Type II civilizations in our own galaxy should be detectable, and we’ve looked before at searches for the waste heat of the Dyson spheres such cultures might create. Richard Carrigan’s work on this score has been pioneering (see Toward an Interstellar Archaeology as an entry into other articles on the topic that are in the archives). Carrigan used data from IRAS (the Infrared Astronomical Satellite, launched in 1983), deciding out of 11,000 sources that the best of the Dyson sphere candidates he found were reddened and dusty astronomical objects.
The G-HAT paper, the third produced by the group, also points to the searches for Dyson spheres by Jun Jugaku and Shiro Nishimura, whose work in the 1990s found no Dyson spheres around the roughly 550 stars they surveyed within 25 parsecs. James Annis conducted a search for Kardashev Type III civilizations in the late 1990s and found no evidence for them, but mid-infrared surveys like WISE give us far more data within which to conduct such a search.
Thus these early results from G-HAT point to deepening study as the team refines its methods to make them sensitive to lower waste heat levels from extraterrestrial technologies. The currently reported work tells us that none of the galaxies resolved by WISE in this study contain Type III civilizations that are reprocessing 85 percent or more of the starlight of their galaxy into the mid-infrared. And as mentioned above, out of 100,000 galaxies, only fifty show a mid-infrared signature that could be considered consistent with reprocessing more than 50 percent of the starlight.
These fifty point to the further investigations ahead. As does this::
We also identify 93 sources with γ > 0.25 but very little study in the scientific literature. Three of these sources are MIR-bright [mid-infrared] and red galaxies that are essentially new to science, having little or no literature presence beyond bare mentions of a detection by IRAS or other surveys.
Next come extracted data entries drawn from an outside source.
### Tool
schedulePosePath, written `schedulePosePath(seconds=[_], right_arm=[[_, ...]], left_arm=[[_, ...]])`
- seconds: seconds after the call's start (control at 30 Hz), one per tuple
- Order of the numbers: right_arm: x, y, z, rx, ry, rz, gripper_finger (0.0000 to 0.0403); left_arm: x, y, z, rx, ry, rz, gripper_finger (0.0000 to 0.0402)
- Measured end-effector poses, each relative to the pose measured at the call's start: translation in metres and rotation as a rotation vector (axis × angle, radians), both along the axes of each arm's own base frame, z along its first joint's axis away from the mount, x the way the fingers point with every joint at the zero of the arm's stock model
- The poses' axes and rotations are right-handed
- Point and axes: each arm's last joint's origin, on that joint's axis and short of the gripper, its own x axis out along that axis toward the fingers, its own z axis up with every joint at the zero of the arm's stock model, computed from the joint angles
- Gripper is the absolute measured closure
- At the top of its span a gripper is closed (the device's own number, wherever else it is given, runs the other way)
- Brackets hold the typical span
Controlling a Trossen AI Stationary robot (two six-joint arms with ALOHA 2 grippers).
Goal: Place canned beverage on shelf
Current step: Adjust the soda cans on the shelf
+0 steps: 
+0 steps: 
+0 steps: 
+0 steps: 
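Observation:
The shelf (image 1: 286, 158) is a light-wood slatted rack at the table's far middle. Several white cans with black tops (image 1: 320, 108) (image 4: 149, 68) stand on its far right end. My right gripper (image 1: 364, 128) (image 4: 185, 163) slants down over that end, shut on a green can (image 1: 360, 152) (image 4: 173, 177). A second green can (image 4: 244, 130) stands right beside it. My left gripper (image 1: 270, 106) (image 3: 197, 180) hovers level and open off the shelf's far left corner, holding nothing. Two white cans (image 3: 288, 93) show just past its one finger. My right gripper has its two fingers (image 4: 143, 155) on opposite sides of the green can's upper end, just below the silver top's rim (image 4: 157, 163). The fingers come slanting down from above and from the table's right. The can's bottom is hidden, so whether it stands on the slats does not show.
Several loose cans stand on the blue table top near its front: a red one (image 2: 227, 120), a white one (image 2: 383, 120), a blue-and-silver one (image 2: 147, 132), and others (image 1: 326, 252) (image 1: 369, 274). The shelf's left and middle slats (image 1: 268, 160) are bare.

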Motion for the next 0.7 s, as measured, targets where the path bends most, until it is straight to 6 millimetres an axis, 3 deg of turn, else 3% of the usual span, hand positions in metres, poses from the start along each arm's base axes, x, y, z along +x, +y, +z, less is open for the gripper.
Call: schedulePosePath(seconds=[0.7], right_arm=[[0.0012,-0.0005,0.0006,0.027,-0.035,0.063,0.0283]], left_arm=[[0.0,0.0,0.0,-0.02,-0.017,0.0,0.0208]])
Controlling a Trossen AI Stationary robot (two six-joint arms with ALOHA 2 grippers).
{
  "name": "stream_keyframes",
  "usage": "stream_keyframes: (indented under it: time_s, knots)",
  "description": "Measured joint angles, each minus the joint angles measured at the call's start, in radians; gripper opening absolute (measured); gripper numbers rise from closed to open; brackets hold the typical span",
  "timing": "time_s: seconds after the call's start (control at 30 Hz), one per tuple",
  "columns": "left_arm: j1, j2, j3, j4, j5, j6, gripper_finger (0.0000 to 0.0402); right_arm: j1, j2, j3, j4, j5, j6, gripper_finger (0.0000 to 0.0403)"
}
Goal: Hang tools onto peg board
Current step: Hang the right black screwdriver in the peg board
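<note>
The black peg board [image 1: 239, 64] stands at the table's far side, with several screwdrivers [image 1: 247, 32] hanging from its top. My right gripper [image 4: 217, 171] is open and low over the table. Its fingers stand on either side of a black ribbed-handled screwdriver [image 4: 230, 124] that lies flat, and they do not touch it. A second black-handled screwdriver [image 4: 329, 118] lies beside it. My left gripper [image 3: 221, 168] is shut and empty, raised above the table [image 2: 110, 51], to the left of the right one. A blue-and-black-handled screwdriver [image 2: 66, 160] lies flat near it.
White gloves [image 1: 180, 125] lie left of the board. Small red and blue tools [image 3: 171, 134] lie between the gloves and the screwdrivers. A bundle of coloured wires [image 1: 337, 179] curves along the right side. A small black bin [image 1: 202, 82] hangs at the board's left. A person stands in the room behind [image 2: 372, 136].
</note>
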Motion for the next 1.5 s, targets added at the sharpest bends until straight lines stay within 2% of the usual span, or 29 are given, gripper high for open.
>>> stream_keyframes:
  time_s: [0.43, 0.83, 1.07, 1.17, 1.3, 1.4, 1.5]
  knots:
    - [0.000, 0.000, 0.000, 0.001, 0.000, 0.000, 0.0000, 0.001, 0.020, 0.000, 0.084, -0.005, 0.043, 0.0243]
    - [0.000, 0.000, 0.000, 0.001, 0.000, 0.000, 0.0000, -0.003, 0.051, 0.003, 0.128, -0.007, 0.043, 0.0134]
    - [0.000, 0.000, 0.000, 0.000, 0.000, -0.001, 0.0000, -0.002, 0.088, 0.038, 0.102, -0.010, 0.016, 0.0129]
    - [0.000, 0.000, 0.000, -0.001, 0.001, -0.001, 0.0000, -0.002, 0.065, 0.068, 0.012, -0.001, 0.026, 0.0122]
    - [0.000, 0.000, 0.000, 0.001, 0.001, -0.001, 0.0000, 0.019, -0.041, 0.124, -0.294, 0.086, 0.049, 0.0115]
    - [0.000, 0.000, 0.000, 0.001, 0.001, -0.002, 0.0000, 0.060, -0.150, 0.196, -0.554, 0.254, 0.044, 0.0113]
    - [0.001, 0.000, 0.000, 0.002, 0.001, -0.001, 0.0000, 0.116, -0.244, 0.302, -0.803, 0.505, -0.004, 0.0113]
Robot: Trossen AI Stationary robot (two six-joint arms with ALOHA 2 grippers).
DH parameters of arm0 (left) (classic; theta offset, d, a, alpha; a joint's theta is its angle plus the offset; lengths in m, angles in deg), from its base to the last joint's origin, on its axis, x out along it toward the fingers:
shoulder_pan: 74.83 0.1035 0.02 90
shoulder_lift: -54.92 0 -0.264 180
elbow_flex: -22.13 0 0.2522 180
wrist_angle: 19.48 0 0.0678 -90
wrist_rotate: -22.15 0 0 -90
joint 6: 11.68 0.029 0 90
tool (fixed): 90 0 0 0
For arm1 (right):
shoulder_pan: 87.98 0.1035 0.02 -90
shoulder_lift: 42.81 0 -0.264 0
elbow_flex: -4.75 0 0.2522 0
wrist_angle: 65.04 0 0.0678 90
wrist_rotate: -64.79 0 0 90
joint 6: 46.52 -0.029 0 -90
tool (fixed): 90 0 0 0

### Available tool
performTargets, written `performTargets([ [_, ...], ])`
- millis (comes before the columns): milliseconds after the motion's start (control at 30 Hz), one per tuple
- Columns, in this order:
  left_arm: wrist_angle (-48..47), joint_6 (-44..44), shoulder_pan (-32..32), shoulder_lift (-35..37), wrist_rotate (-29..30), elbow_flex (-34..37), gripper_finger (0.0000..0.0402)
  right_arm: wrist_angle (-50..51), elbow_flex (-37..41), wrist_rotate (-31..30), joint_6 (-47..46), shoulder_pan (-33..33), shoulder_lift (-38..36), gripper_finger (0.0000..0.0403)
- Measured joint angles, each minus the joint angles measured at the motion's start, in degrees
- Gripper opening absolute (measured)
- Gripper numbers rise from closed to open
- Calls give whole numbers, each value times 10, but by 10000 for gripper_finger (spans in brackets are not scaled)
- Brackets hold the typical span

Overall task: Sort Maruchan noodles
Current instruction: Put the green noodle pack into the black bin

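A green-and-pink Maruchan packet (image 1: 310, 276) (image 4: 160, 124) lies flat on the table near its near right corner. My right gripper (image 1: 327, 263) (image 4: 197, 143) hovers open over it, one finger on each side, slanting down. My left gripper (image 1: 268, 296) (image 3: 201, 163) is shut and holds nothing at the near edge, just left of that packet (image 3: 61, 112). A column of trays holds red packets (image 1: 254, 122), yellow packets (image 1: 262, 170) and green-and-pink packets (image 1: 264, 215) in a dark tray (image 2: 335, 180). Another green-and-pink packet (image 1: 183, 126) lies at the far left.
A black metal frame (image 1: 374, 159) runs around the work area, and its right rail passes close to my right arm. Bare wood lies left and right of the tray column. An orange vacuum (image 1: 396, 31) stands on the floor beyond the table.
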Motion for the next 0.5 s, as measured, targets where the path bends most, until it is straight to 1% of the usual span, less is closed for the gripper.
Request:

Here γ refers to thermal waste heat emitted by an object (waste heat luminosity), which is expressed as a fraction of the starlight available to the civilization. The paper explains that for waste heat temperatures in the 100-600 K range, values of γ near 1 would indicate that most of the galaxy’s luminosity was in the mid-infrared (now we are talking about the waste heat of a Type III technology). Values near 0 would imply that the value of any alien waste heat was small compared to the total output of the stars in the galaxy. The paper continues:
Verification that the MIR flux in all of these galaxies is predominantly from natural sources (e.g., through SED [Spectral Energy Distribution] modeling across many more bands than WISE offers or spectroscopy) will push our upper limit on galaxy-spanning alien energy supplies in our sample of 1 × 105 galaxies down to 50% of the available starlight. In the meantime, these are the best candidates in the Local Universe for Type iii Kardashev civilizations.
The paper is Griffith et al., “The Ĝ Infrared Search for Extraterrestrial Civilizations with Large Energy Supplies. III. The Reddest Extended Sources in WISE,” Astrophysical Journal Supplement Series Vol. 217, No. 2, published 15 April 2015 (abstract / preprint). A Penn State news release is also available.